Twelve deaths later, a federal judge ruled the prison wasn't keeping up its end of the bargain and ordered the state to hire more staff and take inmate health complaints more seriously.

"Some women have died along the way," Judge Norman K. Moon acknowledged in a January decision.

This year: at least three more deaths that raise concerns about medical care, according to the Legal Aid Justice Center, which is representing the women.

Among them, Ryder, a 39-year-old who was serving a two-year sentence for embezzlement and was due to be released in October.

Her friends at the prison say she was terrified her chronic medical condition was being managed so poorly that she'd die. After she was hospitalized three times following lapses in the delivery of her medication, she asked Judge Moon to intervene in her care.

His ruling was still pending when she passed.

"When she did die, it didn't surprise anybody here," said inmate Shebri Dillon, who says prisoners at the facility resort to performing medical procedures on themselves when they can't get prison staff to take them seriously.

Dillon has her own horror stories, including cleaning out an infection in her gums with Q-tips before packing the socket with table salt smuggled from the mess hall. "So many people have died. It's like, at this point, we almost practice Civil War medicine ourselves."

State says nothing's wrong

Officially, the state concedes no deficiencies in the quality of the care it provides to inmates at Fluvanna or any other state prison.

Department of Corrections Director Herald Clark told lawmakers earlier this year that the legal setbacks were a result of court-room technicalities rather than a reflection of the care inmates receive.

As for all those deaths, they argue that prison inmates are typically less healthy than the general population as a result of poor life decisions leading up to their incarceration. And prisons are difficult environments in which to provide health care.

The state is in the process of appealing Moon's January ruling, which, among other things, required the facility to provide "meaningful responses" to medical grievance requests and boost its medical staff to a minimum of 78 employees.

After Ryder's death the department put out a brief statement: "As is public knowledge following her lawsuit, she had a terminal illness."

(Illustration by Frank Pichel)

Unsaid is that outside medical staff at the University of Virginia Medical Center expressed repeated concerns about the care she was receiving at Fluvanna. Pulmonary arterial hypertension is indeed terminal if untreated, they testified in court, but if properly cared for, a patient could expect to survive indefinitely.

"My conscience says I have to speak out on Ms. Ryder's behalf," a nurse, Lauren Bedard, wrote in a court filing. "Every time I see this patient at UVA, I wonder whether it will be the last time I see her alive."

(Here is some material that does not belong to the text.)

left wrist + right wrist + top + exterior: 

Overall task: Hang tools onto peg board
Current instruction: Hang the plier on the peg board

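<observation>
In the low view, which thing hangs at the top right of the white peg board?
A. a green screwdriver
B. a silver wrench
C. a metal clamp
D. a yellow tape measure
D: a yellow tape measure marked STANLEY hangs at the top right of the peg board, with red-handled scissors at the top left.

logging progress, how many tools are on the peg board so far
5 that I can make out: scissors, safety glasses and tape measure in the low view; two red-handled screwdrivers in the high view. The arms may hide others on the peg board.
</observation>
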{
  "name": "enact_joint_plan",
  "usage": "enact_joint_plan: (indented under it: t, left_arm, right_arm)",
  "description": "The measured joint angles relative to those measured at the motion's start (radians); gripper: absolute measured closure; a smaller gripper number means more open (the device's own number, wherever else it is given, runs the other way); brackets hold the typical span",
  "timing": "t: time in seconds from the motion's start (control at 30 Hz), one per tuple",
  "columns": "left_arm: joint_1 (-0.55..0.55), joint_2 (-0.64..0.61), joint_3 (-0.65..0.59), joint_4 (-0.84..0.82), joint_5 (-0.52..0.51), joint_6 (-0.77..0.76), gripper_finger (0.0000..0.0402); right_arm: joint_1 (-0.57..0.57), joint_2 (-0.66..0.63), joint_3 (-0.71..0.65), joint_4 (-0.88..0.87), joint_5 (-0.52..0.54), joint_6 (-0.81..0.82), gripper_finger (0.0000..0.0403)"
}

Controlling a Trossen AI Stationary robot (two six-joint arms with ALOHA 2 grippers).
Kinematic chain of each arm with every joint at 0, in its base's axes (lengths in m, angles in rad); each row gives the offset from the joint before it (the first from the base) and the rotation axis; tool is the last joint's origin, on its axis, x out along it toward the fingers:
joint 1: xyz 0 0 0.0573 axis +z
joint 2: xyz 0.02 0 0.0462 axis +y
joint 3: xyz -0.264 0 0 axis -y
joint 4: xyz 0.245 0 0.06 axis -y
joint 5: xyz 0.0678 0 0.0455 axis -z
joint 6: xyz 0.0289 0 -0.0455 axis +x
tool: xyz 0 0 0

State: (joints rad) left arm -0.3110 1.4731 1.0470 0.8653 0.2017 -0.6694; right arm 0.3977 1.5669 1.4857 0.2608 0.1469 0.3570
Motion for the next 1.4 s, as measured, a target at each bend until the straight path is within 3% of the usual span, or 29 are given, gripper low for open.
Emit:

Lawyers for the inmates say not only is it clear that Fluvanna is providing woefully deficient care, but that the problems likely extend throughout the state's correctional system.

Shannon Ellis, an attorney with Legal Aid Justice Center who has led litigation on the case, says her organization receives correspondence from inmates all over the state. The allegations mirror complaints at Fluvanna.

"The only difference is that those facilities are not under the microscope," she said.

The strictest compassionate release policies in the country

State lawmakers have primarily approached prison health care as an unwelcome financial quandary.

The General Assembly ordered an audit of rising inmate health costs, which had increased 40 percent over 10 years. The report, delivered last year by the Joint Legislative Audit Review Commission, pointed to two key challenges: An aging prison population and difficulty recruiting and maintaining medical staff.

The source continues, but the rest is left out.